(BROOKLYN, New York) – Poor preparation during the January sitting of the Caribbean Secondary Education Certificate (CSEC) is the cause of the continued high levels of absenteeism says the Caribbean Examination Council (CXC). Moreover, with 89.5 per cent of absentees in the region being age 17 and over, CXC’s Registrar/CEO, Glenroy Cumberbatch says that this is a major concern that needs to be earnestly addressed.
“While it is important for CXC to continue to expand access of its examinations through the January sittings, the rate of absenteeism for these examinations detracts from the critical objective of offering the opportunity to out-of-school and re-sit candidates to improve their qualifications. It is also a concern for the respective territories as it is a waste of resources,” he said.
“CXC remains committed to supporting all students with our resources for better preparation using CXC’s website www.cxc.org or CXC’s Connect App at www.gocxc.org for easy access to past papers, syllabi, study guides and other materials. We also facilitate online support from peers and other resource persons with CXC social media portals. These resources are easily accessible, secure and inexpensive. We will continue to reinforce that support with feedback on their performances, especially in areas where they need the strongest assistance,” Cumberbatch added.

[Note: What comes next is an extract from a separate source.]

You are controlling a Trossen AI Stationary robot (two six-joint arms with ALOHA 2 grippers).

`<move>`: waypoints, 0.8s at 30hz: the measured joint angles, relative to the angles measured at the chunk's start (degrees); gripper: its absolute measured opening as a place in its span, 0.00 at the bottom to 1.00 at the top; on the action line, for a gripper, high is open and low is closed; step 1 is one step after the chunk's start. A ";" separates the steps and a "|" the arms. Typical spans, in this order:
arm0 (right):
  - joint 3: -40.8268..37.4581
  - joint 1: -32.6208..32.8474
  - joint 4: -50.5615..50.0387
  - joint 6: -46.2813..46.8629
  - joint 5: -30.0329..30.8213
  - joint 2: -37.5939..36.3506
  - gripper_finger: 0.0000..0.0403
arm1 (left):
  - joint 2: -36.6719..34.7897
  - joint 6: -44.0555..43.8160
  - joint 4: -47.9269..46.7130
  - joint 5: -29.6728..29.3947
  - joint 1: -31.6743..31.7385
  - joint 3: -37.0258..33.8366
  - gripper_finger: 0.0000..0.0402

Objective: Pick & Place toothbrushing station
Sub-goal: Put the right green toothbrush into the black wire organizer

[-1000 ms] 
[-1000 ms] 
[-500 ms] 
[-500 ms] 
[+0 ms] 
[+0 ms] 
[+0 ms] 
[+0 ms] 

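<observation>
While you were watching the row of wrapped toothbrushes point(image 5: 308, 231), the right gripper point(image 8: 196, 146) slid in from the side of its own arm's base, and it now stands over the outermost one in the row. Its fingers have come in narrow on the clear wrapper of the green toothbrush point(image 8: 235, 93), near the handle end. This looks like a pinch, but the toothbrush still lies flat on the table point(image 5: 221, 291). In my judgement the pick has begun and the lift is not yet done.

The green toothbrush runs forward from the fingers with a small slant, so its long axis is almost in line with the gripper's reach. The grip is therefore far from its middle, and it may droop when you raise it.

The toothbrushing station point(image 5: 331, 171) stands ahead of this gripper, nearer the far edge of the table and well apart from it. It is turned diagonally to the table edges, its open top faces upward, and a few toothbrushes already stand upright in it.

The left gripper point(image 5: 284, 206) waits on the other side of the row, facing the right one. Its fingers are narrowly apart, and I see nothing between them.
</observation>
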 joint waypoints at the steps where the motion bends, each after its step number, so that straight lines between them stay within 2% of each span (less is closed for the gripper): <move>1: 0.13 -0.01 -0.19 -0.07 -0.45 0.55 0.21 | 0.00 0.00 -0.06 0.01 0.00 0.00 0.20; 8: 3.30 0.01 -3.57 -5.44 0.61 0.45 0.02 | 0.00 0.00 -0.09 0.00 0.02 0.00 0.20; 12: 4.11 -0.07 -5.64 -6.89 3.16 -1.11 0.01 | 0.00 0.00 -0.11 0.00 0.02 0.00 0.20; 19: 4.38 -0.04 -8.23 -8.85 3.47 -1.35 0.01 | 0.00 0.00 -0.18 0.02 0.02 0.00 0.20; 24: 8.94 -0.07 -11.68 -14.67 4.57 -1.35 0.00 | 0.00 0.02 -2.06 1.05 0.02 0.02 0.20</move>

CXC also recommends stronger backing for students from their respective Ministries of Education by making students aware of available resources for better preparation. The CSEC examination is offered in January where re-sit and private students make up the most number of candidates, while the CSEC examination in May/June see mostly in-school candidates and private candidates. CSEC subjects are examined for certification at the General and Technical Proficiencies, which provides students with the foundation for further studies and entry to the workplace.

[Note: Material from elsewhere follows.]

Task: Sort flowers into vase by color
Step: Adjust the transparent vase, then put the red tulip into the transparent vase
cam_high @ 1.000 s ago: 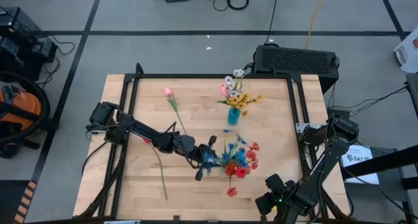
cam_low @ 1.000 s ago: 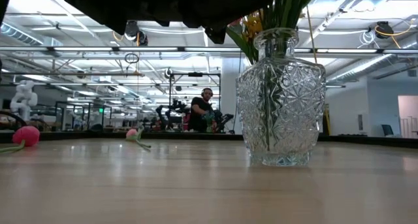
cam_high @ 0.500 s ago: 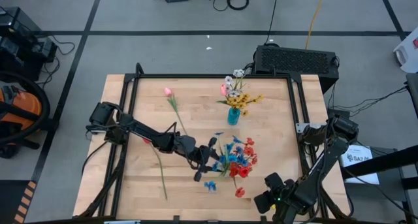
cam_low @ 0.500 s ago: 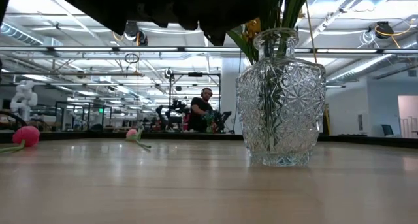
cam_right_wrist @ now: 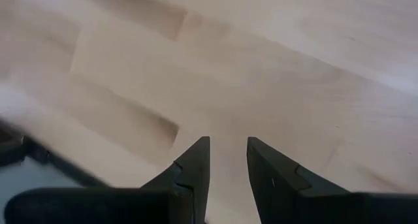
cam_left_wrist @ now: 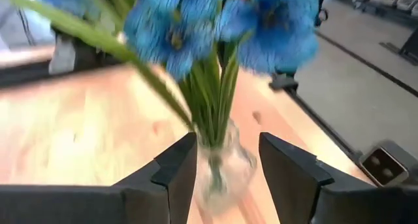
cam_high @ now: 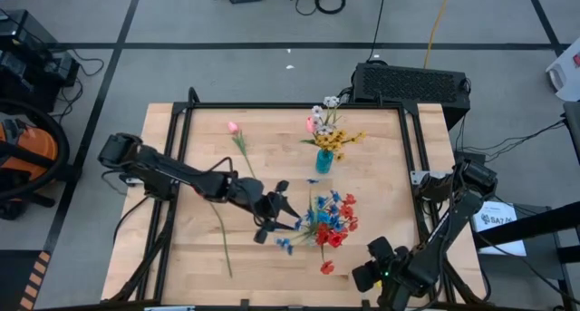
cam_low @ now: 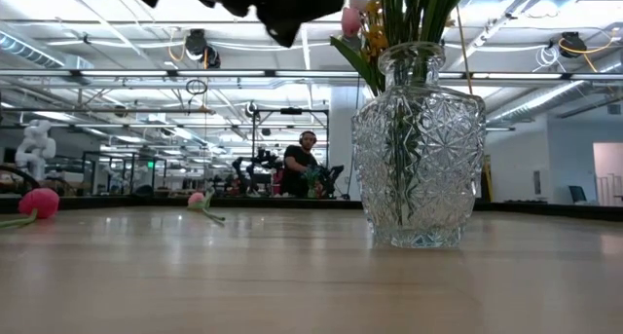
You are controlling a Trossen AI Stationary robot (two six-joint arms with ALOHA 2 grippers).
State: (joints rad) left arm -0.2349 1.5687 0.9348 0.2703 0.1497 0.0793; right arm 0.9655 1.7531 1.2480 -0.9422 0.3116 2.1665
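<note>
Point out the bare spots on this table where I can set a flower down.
Bare wood lies along the far edge left of the yellow bunch vase, past the pink tulip, and at the right side beyond the red and blue flowers. The middle front is crowded around the left claw.

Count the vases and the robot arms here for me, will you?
Vases: 2 (yellow-bunch vase, blue-flower vase)
Robot arms: 2 (left arm, right arm)
Total: 4
</note>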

Like 2018, CXC offered 13 subjects for this January sitting. However, there was significant decline in the number of candidates this year with 14,233 entries compared to 20,194 candidate entries in 2018. Sixty percent of the candidates were women and candidates age 19 years and over dominated the January sitting. The subject entries remain consistent at 40,536 to that of 2018 when it was 40,654, with Mathematics once again as the largest subject with 9,196 entries, closely followed by English with 8,263 entries – similar to the entries of 2018.